The world thundered and echoed with the falling bodies of avian lycanthropes striking the ground on either side of her. Roofs caved in, park benches exploded, and wagon alarms went off from the multiple impacting bodies. Horrified beyond belief, Yori sprinted towards her apartment, her blue and green mane hair glittering in the wind like a comet-tail of candy coated hysteria. Just as she arrived at the front gates of her home, she heard a loud honking sound. She spun around and gasped, breathlessly, the air leaving her lungs, without a word.

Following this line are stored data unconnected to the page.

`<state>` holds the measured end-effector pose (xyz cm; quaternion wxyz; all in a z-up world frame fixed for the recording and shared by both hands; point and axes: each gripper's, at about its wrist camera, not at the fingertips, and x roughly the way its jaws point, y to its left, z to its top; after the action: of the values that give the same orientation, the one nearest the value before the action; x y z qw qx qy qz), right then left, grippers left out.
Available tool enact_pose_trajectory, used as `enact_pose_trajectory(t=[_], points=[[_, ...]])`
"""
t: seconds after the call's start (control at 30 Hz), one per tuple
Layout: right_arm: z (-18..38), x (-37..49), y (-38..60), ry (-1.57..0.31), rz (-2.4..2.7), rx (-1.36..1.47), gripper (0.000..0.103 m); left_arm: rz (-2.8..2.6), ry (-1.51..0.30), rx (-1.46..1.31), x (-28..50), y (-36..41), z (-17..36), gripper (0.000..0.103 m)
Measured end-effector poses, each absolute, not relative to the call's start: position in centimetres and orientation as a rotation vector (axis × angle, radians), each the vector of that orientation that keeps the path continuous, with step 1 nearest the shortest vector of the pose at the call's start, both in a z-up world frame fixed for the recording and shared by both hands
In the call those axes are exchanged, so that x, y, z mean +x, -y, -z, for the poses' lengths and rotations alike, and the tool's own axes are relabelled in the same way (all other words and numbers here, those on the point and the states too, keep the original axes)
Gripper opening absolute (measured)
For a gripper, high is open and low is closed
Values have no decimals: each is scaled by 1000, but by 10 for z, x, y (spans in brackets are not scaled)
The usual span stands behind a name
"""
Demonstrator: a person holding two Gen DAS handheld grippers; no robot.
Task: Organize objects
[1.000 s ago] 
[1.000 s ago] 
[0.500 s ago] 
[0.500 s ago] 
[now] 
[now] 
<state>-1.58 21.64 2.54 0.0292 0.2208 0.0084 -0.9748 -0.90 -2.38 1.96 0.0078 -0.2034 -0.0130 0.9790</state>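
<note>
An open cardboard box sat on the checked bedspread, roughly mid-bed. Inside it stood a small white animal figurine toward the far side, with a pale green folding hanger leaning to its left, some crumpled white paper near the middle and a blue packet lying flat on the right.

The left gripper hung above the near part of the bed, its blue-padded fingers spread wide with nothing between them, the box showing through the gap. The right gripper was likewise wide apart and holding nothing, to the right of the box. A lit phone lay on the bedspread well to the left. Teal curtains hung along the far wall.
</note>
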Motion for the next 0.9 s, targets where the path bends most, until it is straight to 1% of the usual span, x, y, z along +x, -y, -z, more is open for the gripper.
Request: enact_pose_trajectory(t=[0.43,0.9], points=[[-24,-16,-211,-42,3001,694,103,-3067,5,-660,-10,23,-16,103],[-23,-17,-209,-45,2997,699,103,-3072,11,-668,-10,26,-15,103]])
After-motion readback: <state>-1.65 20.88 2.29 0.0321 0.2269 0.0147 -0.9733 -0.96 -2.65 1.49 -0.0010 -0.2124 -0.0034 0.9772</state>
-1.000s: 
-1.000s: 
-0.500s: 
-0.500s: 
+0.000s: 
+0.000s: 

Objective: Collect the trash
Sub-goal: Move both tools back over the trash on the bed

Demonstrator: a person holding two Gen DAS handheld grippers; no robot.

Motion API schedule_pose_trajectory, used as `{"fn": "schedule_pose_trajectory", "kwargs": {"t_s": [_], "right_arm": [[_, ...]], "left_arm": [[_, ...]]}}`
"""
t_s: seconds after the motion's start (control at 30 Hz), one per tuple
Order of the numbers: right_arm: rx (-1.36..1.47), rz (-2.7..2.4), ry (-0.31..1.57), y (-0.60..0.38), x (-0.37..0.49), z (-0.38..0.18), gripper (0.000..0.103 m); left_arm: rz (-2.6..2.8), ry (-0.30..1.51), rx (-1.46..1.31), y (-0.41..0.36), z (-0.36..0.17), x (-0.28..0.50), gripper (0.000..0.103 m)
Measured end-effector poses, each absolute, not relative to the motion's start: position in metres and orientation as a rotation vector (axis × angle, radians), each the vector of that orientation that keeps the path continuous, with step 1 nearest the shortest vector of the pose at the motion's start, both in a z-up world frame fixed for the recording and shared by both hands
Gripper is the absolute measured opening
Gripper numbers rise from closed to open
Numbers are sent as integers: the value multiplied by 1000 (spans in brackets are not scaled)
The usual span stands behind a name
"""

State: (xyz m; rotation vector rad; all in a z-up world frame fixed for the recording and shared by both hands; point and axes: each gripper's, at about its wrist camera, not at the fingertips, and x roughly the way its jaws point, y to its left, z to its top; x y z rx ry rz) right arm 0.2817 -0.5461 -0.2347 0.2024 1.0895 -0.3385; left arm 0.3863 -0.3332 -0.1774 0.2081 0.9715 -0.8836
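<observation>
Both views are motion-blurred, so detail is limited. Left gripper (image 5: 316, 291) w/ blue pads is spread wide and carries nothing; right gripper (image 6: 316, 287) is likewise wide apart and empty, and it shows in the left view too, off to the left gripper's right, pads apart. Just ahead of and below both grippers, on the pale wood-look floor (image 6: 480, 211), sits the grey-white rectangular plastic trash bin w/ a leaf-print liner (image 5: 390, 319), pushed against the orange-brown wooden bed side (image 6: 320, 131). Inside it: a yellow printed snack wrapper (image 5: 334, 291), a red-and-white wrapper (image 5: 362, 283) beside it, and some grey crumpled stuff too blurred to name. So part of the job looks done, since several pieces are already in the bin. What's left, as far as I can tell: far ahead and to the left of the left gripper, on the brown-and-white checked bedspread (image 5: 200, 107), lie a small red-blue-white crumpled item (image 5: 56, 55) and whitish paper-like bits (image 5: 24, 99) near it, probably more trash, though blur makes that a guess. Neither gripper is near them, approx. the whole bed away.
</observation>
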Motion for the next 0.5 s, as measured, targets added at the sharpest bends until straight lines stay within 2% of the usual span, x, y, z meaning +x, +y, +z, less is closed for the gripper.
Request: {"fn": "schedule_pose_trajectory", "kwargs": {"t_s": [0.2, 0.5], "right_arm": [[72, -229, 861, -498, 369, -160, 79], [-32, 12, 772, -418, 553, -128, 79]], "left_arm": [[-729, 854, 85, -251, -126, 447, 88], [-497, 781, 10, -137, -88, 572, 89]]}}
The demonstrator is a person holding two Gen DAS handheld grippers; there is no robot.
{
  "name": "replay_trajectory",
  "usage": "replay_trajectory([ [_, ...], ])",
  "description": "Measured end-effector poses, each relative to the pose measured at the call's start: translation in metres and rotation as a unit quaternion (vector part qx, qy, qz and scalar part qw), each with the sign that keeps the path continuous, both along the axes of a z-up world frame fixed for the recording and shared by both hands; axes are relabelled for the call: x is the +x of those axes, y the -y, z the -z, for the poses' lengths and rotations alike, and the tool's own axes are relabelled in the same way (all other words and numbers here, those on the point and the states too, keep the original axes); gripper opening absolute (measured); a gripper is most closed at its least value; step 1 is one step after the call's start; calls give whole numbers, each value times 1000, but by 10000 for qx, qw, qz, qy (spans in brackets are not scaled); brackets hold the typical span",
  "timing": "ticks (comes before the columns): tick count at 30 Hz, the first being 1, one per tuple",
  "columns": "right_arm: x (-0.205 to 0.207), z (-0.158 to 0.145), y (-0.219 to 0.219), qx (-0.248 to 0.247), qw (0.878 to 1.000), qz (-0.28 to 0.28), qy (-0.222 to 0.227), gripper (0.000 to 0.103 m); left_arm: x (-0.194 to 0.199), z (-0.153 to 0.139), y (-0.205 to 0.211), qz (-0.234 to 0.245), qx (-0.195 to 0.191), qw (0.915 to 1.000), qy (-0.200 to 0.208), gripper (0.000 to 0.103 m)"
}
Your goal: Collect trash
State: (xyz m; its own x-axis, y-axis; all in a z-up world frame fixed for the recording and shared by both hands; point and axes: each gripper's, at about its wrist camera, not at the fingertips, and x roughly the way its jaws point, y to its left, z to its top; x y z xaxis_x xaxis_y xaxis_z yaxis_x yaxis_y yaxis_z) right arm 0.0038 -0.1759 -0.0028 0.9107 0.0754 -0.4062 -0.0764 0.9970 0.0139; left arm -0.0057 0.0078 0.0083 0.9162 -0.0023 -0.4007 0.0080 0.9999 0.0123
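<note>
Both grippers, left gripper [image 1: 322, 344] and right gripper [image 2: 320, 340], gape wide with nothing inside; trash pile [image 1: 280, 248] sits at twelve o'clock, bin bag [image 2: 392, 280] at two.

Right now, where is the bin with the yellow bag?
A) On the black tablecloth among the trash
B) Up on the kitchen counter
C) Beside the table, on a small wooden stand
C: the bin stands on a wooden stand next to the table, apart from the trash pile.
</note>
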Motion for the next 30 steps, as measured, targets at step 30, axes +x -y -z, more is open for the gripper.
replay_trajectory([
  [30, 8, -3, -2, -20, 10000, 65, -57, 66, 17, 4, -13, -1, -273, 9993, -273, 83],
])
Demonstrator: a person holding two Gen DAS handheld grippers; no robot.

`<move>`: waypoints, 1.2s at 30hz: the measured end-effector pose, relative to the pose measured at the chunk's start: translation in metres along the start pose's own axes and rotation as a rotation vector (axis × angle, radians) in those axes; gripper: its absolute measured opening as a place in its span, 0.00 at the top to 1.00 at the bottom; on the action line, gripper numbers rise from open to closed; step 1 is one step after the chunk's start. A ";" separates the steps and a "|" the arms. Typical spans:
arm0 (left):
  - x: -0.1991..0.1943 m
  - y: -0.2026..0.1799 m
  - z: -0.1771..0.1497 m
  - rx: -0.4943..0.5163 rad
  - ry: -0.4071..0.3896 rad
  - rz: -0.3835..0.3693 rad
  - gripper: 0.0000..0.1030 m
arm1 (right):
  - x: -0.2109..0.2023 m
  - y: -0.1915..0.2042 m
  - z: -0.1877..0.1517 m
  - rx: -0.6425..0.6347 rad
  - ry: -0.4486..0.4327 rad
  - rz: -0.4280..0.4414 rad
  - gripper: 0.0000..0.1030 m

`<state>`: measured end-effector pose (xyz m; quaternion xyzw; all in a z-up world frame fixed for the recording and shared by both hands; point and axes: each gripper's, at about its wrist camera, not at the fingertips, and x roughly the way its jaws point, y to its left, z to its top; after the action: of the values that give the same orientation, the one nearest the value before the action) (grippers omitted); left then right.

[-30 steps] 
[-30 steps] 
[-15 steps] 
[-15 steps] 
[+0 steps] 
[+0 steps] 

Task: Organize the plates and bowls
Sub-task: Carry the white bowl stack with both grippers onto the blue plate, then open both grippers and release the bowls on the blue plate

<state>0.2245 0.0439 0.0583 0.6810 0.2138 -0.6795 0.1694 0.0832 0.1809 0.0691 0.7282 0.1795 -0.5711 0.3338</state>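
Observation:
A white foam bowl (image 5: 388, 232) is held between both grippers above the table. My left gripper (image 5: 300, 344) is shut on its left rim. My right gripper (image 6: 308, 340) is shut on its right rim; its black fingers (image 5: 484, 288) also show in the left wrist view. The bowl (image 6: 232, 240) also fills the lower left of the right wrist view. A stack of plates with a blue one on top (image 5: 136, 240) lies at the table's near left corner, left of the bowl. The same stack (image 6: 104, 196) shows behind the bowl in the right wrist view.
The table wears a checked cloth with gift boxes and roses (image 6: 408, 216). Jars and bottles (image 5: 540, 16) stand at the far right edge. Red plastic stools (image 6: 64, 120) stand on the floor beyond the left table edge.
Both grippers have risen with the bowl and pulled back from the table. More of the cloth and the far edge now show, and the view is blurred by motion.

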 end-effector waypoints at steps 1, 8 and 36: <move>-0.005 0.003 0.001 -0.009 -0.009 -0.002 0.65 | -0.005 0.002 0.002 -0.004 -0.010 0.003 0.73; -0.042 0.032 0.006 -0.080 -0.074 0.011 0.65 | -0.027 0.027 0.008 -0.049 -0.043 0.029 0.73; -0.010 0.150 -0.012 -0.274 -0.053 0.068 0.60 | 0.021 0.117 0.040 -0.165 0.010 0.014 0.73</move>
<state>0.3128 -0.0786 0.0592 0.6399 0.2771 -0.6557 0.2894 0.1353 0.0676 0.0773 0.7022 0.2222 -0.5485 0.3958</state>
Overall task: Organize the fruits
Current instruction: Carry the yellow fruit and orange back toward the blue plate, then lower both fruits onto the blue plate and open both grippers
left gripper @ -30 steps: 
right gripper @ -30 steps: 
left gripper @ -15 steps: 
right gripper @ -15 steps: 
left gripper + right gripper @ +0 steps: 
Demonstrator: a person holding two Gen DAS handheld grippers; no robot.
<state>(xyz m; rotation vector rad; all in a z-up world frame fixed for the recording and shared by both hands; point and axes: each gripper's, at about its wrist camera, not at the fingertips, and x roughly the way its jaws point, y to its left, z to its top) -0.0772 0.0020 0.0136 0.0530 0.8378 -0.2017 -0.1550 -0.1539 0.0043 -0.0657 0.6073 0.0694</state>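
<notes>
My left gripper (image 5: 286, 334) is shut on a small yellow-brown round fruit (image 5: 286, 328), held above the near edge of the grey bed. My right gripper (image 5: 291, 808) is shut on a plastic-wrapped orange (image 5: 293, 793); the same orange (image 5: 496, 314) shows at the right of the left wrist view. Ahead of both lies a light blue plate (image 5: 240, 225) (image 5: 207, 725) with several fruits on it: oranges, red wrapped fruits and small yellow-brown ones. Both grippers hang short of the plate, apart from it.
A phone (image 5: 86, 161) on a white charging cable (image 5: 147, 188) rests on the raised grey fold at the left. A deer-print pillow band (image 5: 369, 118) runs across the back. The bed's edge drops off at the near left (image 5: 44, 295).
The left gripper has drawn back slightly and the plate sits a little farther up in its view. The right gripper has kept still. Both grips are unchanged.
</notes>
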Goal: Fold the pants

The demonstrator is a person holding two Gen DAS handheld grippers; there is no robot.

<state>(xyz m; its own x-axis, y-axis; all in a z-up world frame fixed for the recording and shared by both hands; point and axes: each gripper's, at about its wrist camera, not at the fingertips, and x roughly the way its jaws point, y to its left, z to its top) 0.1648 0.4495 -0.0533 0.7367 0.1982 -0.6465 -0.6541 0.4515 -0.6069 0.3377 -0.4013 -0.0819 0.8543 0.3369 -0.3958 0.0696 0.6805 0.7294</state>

A huge truck was plowing through several trees and barreling towards her. There was a struggling going on in the driver's seat, and the windshield was being painted with wet, red, crimson blood.

“Oh no!” Yori cried. “The semi truck drivers are werewolving too!” She fumbled for her keys, and then realized something more horrifying than all that had happened on that stormy night previous. “I left my keys in the wagon!”

The semi truck bore down on the helpless damsel of a mare. She cowered against the door to her home, her only escape, and screamed long and hard into the hot, scary, throbbing night.

“Nooooooooooooooooo!”

And then everything was nothing but truck.